*WORK TO BE COMPLETED*. Using the records below, output the stretch that opens with the line containing "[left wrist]" and closes with the line containing "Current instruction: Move", exactly and including both lines, with nothing more.
*** Opening RECORDED DATA ***
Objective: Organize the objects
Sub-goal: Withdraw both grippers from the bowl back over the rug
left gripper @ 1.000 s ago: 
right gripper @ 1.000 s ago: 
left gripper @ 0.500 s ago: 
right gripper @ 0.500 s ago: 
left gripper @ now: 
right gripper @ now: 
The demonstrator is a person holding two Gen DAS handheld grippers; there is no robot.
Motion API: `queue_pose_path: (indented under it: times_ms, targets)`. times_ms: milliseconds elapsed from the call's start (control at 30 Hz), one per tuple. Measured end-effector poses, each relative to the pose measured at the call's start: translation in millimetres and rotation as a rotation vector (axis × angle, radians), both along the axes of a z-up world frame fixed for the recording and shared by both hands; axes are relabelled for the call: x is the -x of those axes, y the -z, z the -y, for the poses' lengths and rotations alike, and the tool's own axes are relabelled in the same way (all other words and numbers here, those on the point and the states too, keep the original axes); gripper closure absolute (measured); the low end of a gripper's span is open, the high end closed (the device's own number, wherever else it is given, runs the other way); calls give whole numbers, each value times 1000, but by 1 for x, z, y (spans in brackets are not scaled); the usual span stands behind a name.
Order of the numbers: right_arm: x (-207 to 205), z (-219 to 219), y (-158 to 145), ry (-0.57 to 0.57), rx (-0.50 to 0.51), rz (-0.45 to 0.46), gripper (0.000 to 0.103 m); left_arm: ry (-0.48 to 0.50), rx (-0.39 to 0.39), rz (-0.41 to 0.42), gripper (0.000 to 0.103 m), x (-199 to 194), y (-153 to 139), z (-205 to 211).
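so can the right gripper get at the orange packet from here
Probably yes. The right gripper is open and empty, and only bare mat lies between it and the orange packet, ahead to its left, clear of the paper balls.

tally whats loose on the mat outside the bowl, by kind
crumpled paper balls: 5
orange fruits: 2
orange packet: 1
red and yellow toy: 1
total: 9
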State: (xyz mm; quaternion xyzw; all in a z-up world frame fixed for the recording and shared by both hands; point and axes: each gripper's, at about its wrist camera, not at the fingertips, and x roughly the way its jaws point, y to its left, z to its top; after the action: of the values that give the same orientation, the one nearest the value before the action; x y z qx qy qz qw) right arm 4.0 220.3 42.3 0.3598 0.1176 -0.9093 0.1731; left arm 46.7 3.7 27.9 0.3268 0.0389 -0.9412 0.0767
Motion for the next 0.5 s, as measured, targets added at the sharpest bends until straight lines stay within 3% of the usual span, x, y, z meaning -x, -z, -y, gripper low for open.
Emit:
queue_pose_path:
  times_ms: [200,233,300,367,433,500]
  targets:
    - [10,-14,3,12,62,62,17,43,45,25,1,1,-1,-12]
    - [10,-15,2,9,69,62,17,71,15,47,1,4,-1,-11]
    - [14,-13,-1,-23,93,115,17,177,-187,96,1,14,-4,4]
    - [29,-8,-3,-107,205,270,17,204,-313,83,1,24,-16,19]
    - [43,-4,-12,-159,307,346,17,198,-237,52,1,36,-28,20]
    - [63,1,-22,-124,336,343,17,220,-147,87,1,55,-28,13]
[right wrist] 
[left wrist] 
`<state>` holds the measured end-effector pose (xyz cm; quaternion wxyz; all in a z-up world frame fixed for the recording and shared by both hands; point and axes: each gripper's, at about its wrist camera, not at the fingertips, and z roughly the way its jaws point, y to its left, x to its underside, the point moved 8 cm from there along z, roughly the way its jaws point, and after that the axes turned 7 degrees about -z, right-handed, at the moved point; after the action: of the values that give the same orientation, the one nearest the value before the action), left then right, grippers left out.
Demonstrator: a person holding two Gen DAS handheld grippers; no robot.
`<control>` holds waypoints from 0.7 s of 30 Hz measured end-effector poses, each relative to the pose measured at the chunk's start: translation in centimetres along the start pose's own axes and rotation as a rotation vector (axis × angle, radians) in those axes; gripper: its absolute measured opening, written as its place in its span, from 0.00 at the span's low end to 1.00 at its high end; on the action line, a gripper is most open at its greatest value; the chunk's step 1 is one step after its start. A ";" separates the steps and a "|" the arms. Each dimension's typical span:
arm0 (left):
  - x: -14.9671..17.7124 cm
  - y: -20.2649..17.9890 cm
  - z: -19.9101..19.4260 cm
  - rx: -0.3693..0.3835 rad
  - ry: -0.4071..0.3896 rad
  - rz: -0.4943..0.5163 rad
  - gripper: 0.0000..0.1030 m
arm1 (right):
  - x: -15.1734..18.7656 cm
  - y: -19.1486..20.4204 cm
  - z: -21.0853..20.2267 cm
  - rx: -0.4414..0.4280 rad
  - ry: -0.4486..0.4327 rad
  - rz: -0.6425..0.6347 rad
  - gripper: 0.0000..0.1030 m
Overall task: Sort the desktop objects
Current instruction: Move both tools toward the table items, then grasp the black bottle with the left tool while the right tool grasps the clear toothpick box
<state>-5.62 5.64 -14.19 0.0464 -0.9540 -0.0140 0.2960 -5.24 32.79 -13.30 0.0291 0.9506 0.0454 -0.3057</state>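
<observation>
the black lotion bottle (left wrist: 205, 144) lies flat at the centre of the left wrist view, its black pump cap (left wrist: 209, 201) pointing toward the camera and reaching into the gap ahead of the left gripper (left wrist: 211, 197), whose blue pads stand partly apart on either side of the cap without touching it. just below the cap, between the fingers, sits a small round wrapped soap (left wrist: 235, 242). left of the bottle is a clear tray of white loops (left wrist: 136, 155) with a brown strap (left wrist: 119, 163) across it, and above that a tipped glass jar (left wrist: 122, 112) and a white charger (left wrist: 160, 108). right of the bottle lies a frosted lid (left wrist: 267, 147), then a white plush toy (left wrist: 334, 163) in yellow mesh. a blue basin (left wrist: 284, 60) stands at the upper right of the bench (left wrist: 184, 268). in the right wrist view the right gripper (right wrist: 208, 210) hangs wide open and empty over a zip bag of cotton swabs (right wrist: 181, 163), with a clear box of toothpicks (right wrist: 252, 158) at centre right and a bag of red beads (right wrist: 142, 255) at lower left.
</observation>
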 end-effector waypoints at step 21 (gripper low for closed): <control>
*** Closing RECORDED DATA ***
*RESULT OF THE EXERCISE*.
[left wrist] 
`<state>` holds the measured end-effector pose (xyz cm; quaternion wxyz; all in a z-up world frame fixed for the recording and shared by both hands; point and axes: each gripper's, at about its wrist camera, not at the fingertips, and z roughly the way its jaws point, y to its left, x to its underside, the point moved 8 cm from there along z, roughly the way its jaws point, and after that the axes turned 7 degrees about -z, right-handed, at the moved point; after the action: of the values that give the same orientation, the one nearest the value before the action), left then right, grippers left out.
Demonstrator: a person holding two Gen DAS handheld grippers; no robot.
`<control>` holds waypoints from 0.7 s of 30 Hz measured end-effector poses, each relative to the pose measured at the chunk's start: translation in centimetres along the start pose's own axes and rotation as a rotation vector (axis × angle, radians) in those axes; gripper: its absolute measured opening, written as its place in its span, from 0.00 at the span's low end to 1.00 at its high end; on the action line, a gripper is most open at its greatest value; the chunk's step 1 is one step after its start. A ";" separates the steps and a "|" the arms. Each dimension's typical span:
arm0 (left):
  - x: -14.9671..17.7124 cm
  - y: -20.2649..17.9890 cm
  - z: -19.9101..19.4260 cm
  - rx: -0.3693..0.3835 rad
  - ry: -0.4071..0.3896 rad
  - rz: -0.4943..0.5163 rad
  - gripper: 0.0000..0.1030 m
arm1 (right):
  - x: -15.1734..18.7656 cm
  - y: -19.1486..20.4204 cm
  - z: -21.0853..20.2267 cm
  - rx: -0.4414..0.4280 rad
  - ry: -0.4486..0.4327 rad
  - rz: -0.6425..0.6347 rad
  - gripper: 0.0000..0.1030 m
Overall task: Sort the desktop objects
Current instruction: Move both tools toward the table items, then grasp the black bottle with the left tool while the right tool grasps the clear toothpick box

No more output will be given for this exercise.